Food Security Atlas for Timor Leste
“Food security exists when all people, at all times, have physical and economic access to sufficient, safe, and nutritious food, and to meet their dietary needs and food preferences for an active and healthy life."
World Food Summit Plan of Action (Rome Italy 13 November 1996).
Timor-Leste is one of the poorest countries in South-East Asia. It recently emerged from centuries of colonial rule followed by 24 years of foreign occupation, and regained independence in 2002 after a referendum in 1999.
A number of UN Peacekeeping missions have been assisting the country to augment its capacity in terms of security, governance and justice since 1999. During April and May of 2006, there was a rapid deterioration in internal security and the ensuing civil unrest resulted in the displacement of 150,000 people, the disintegration of law and order and the destruction of infrastructure. The violence led the government to request continued assistance from the United Nations Mission in Timor-Leste (UNMIT) and increased international police and military personnel. In February 2008, armed assaults on the President and the Prime Minister further raised the level of tension in the country. However, measures and processes that were put in place after these incidents followed constitutional stipulations, which was a positive sign and helped mitigate further unrest. Since then, the country has shown clear improvements in the law and order situation, security and democratic processes, but more time is needed to further strengthen and consolidate the still fragile democratic processes and institutions. A further extension of UNMIT’s mandate of one year was therefore granted by the UN Security Council in February 2009.
Poverty and unemployment are still considerable problems, and are amongst the underlying causes of the continued fragility of the state. The majority of the country’s one million people is still vulnerable to food insecurity and malnutrition and relies on a fast-depleting natural resource base for their livelihoods. According to the Crop and Food Supply Assessment Mission (CFSAM) conducted jointly by WFP and FAO in 2007, food insecurity in Timor-Leste is widespread, affecting 64 percent of households.
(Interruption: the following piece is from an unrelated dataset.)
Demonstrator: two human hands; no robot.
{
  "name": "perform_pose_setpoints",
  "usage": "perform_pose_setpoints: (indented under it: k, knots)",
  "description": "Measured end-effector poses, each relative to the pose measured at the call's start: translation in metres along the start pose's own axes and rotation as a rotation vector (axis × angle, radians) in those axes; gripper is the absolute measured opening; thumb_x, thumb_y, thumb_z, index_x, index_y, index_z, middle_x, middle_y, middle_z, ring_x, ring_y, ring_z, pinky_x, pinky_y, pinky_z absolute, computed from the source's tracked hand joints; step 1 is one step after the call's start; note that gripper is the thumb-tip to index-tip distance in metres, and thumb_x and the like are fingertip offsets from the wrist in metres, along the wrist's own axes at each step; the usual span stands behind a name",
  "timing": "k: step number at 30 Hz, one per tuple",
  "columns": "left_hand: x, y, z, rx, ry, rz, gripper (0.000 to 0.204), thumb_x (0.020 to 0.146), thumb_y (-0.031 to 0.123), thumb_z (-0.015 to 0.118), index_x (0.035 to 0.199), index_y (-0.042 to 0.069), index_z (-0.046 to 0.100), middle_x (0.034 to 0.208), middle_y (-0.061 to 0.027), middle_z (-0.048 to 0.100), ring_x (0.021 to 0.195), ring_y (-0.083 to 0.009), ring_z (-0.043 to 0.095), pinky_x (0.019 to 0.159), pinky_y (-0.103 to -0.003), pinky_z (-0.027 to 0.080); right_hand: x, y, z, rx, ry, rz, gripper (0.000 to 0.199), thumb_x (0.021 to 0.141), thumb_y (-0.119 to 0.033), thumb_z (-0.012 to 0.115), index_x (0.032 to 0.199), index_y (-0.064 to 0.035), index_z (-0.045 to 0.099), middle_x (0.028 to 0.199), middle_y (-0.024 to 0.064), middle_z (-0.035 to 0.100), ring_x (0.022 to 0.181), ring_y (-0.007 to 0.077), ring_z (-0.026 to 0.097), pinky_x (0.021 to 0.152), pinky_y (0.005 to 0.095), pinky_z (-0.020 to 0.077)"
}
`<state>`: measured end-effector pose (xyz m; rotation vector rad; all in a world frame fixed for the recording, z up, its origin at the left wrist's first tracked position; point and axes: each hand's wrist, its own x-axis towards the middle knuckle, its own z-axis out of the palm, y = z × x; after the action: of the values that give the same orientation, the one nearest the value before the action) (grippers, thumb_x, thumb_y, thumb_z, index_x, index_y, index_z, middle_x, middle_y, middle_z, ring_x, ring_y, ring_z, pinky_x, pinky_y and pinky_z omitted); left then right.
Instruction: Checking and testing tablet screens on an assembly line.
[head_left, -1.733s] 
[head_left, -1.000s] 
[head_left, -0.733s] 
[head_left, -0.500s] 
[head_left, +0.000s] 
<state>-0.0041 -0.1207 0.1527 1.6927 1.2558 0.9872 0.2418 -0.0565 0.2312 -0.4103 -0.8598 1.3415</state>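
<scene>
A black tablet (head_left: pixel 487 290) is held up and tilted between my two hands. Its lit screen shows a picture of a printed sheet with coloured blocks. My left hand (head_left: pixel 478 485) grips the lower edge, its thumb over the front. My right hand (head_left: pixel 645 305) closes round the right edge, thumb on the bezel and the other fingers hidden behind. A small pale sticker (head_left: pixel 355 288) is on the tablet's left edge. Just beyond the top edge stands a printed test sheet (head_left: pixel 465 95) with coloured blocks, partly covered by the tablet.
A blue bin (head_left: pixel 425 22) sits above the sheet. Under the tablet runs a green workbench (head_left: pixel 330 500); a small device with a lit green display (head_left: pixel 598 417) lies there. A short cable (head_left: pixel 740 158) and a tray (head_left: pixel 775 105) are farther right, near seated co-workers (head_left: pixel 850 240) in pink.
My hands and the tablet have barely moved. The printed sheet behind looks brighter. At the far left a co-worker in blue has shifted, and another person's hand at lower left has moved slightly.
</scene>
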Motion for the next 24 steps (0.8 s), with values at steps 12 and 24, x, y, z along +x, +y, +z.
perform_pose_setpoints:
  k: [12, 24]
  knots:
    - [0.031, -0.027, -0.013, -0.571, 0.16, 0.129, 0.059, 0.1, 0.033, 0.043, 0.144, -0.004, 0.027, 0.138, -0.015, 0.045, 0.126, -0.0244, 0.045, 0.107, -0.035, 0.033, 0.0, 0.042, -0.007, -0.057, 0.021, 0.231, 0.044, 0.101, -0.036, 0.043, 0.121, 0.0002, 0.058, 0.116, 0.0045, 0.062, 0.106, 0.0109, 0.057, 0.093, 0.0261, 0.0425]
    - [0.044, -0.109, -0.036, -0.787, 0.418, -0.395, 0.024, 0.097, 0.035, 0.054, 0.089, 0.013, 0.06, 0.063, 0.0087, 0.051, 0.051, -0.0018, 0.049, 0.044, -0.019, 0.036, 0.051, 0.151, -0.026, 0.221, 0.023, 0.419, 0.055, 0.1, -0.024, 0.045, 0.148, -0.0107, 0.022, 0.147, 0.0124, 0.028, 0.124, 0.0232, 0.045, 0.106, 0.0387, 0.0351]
With the exception of the petroleum sector, the economic basis of the country remains very limited, and over 40 percent of the population live below the national poverty line of 55 US cents per day.
WFP has been present in Timor-Leste since 1999 with brief interruptions in 2001-2002 and 2004.
Assistance to Vulnerable Populations in Timor Leste
WFP provides food assistance to the country’s most food-insecure and vulnerable groups to improve their nutritional status, primary education access and livelihoods through Maternal and Child Health and Nutrition (MCHN), School Feeding, and Food for Work/Asset (FFW/A). WFP initiated the set-up of a multi-agency routine food security assessment system aimed to develop the capacity of government institutions in disaster preparedness and response. Furthermore, the preparatory work for a Logistics Special Operation was initiated to improve the government’s response capacity. And lastly, work was started to set up a facility to produce a local fortified food aimed at increasing the long term sustainable availability of nutritious food.